I woke up late for church this morning and decided to clean up around the house a bit. I got outside to my patio and noticed that my plant has again been covered in tiny orange balls with legs (??) For the past few weeks I’ve noticed these things attacking my plant. After a few minutes on Google I discovered these things are called Oleander Aphids. For a while I tried burning each one with a stick of incense but found that just hosing them off works fine.
These things are pretty weird. They only appear on one of my generic white flower plants(no idea what it’s called). I also have strange little black aphids on my Ficus but have yet to discover exactly what they are. These little orange guys reproduce really fast. Every few days I hose down a few stems on the plant. Peep this though:
Aphids don’t have sex. In fact, in natural colonies there are no male aphids. The females reproduce by cloning themselves (pathenogenesis). They also give birth to live nymphs, rather than lay eggs. When a colony lands on a host their population explodes. When it gets a little crowded, some of they aphids will develop wings so that they can fly to new host plants. If you have an aphid infestation the best way to get rid of them is soapy water or certain kinds of oils. Generally if you give them a good spray down with the soapy water they won’t be back.
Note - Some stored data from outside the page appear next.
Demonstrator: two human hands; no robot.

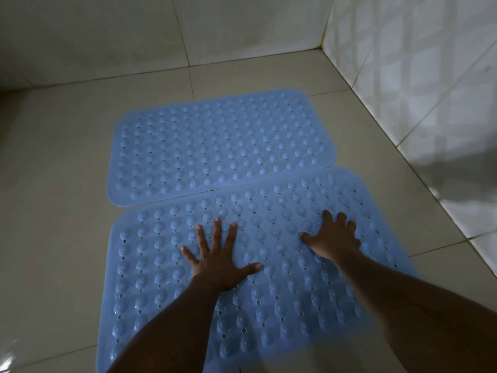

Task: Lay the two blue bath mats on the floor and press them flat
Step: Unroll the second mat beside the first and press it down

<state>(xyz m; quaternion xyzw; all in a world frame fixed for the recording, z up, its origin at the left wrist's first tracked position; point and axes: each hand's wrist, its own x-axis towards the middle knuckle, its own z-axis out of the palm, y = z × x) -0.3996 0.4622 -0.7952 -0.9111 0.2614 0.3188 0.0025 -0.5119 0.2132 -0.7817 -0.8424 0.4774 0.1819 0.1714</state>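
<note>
Mats, two of them and both blue, lie one beyond the other on the pale tiled floor [53, 211], in the corner where the back wall [107, 36] meets the patterned right wall [416, 63]. We see the far mat [220, 146] lying flat, covered in rows of raised bumps and small holes. The near mat [282, 281] lies just in front of it, its far edge meeting the far mat's near edge; towards the left a thin dark gap shows between them, and towards the right we cannot tell whether one overlaps the other. Both hands rest on the near mat. The left hand [220, 262] lies palm down near the mat's middle, its fingers [216, 232] straight and spread wide, the thumb out to the right. The right hand [333, 238] lies palm down farther right and a little farther away, fingers spread but slightly bent, thumb pointing left. We see both forearms [172, 324] bare and stretched forward from the bottom edge, the right one slanting in from the lower right
</note>
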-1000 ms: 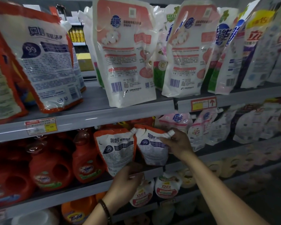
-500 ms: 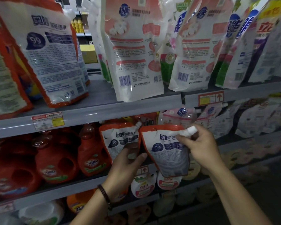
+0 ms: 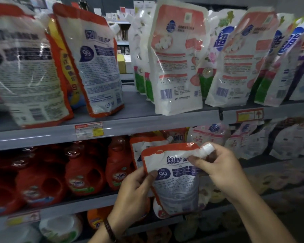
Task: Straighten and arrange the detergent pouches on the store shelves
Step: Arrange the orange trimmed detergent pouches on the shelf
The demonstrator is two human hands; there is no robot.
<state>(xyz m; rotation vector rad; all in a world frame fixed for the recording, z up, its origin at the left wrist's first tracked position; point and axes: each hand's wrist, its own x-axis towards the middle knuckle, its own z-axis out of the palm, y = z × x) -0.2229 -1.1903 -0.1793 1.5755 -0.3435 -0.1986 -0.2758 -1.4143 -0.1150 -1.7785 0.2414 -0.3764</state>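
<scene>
One small orange-edged pouch [image 3: 175, 183] is held spout-up in the air, in front of the middle shelf [image 3: 88, 204]. The left hand [image 3: 133, 193] pinches its left edge with the thumb on the front, and the right hand [image 3: 221, 169] pinches the top right corner just under the white spout cap [image 3: 206, 149]. A matching pouch [image 3: 140, 148] stands behind it on that shelf, beside red OMO bottles [image 3: 84, 174]; large pouches [image 3: 177, 64] lean on the upper shelf [image 3: 147, 125].

Small white plastic pouch with orange-red border, blue "99" badge and white corner cap [image 3: 175, 181]: off the shelf, near upright, printed panel facing out. Left hand [image 3: 135, 192] grips its left edge; right hand [image 3: 221, 169] pinches it below the cap. Matching pouch [image 3: 144, 146] stands directly behind on the middle shelf [image 3: 77, 206].
</scene>
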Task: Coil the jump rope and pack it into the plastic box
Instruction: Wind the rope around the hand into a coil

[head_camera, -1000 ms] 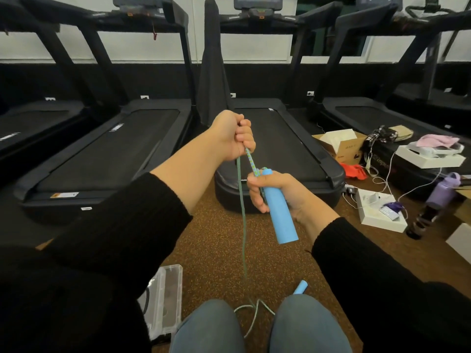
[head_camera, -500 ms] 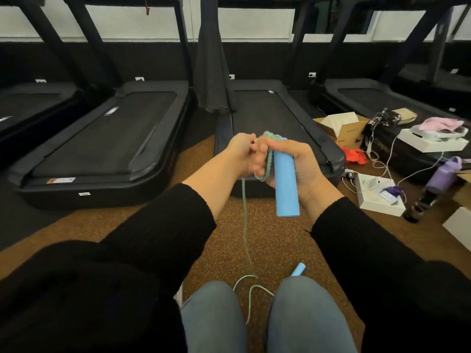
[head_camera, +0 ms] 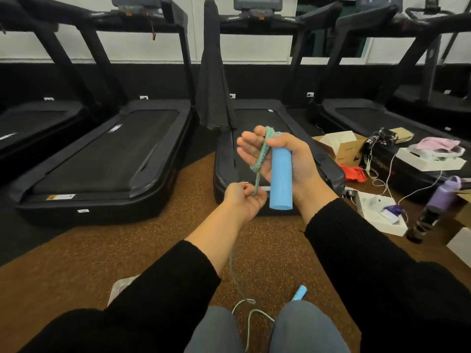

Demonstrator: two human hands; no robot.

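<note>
Barely begun: right hand (head_camera: 285, 159) clamps the blue handle (head_camera: 280, 179), one rope (head_camera: 261, 155) loop on its fingers; left hand (head_camera: 244, 200) pinches the rope below. Most rope, second handle (head_camera: 299, 293) on floor; box (head_camera: 119, 289) unpacked.

Left hand (head_camera: 243, 200) now lowered below right hand (head_camera: 277, 159), apart from it, pinching rope (head_camera: 257, 182); one loop of rope more around right palm.
</note>
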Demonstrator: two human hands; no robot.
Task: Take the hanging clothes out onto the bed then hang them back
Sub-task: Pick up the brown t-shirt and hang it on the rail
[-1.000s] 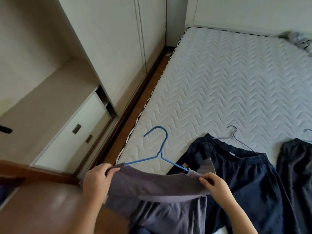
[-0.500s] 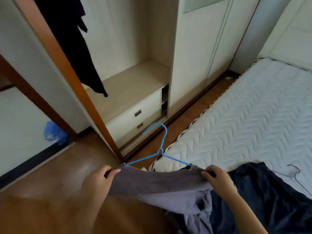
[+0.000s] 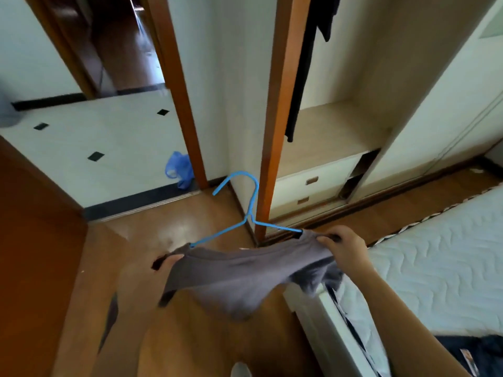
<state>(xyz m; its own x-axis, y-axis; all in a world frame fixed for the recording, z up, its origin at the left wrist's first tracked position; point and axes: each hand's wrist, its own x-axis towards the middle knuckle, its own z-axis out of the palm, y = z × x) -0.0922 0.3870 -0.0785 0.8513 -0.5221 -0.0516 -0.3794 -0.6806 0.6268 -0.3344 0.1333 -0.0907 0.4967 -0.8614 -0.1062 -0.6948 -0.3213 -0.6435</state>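
Gripping the grey garment (image 3: 245,276) on its blue hanger (image 3: 246,213) with left hand (image 3: 148,273) and right hand (image 3: 347,248), short of the wardrobe (image 3: 381,77), I judge a slack pinch lets it slide off.

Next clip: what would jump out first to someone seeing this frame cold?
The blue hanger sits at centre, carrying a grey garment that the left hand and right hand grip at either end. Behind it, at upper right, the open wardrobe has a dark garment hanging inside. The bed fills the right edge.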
I am apparently up against some shit right out of a sci-fi (or syfy) channel original movie. This is the stuff that keeps me happy we have yet to discover other lifeforms or alternate universes because there has to be one out there somewhere where these things are king. Maybe they even walk upright and resemble us in some weird way. Asexual beings that birth live miniature clones of themselves. Not only that but they also secrete some sort of nasty toxin so other bugs that try and eat them are poisoned and those who don’t die from it are condemned to a life of deformed wings and wonky web spinning (according to link above)
Oleander Aphids
Naturally my thoughts drift and I think back on how earlier this week the Vatican Observatory stated it would indeed consider extraterrestrial alien life part of Gods Plan. “If biology is not unique to the Earth, or life elsewhere differs bio-chemically from our version, or we ever make contact with an intelligent species in the vastness of space, the implications for our self-image will be profound… Just as there is a multitude of creatures on Earth, there could be other beings, even intelligent ones, created by God. This does not contradict our faith, because we cannot put limits on God’s creative freedom.” said the Rev. Jose Gabriel Funes. This goes to show that humans are kind of greedy in their quest for knowledge, preparing to understand extraterrestrial life forms while our own is in shambles. There’s oodles on this out there, here is a nice starting point: http://www.npr.org/templates/story/story.php?storyId=120291244
Which then makes me wonder, would the average Christian welcome an intelligent life form from another dimension before a person with a different lifestyle or ethnicity from his own universe. How pretty would said alien need to be? If it were more like the Predator would we just attack? Would we befriend the aliens if they were more like the ones form Earth Girls Are Easy?
Ya'll is welcome at my place anytime!
I mean who knows? I know most folks probably aren’t ready for that sort of thing. I like to think of myself as slightly ahead of the herd and I know I aint ready for aliens. I can barely figure out how to wrangle the remainder of my small family. Just the thought of aphids cloning live nymphs in my side yard is enough to urk me.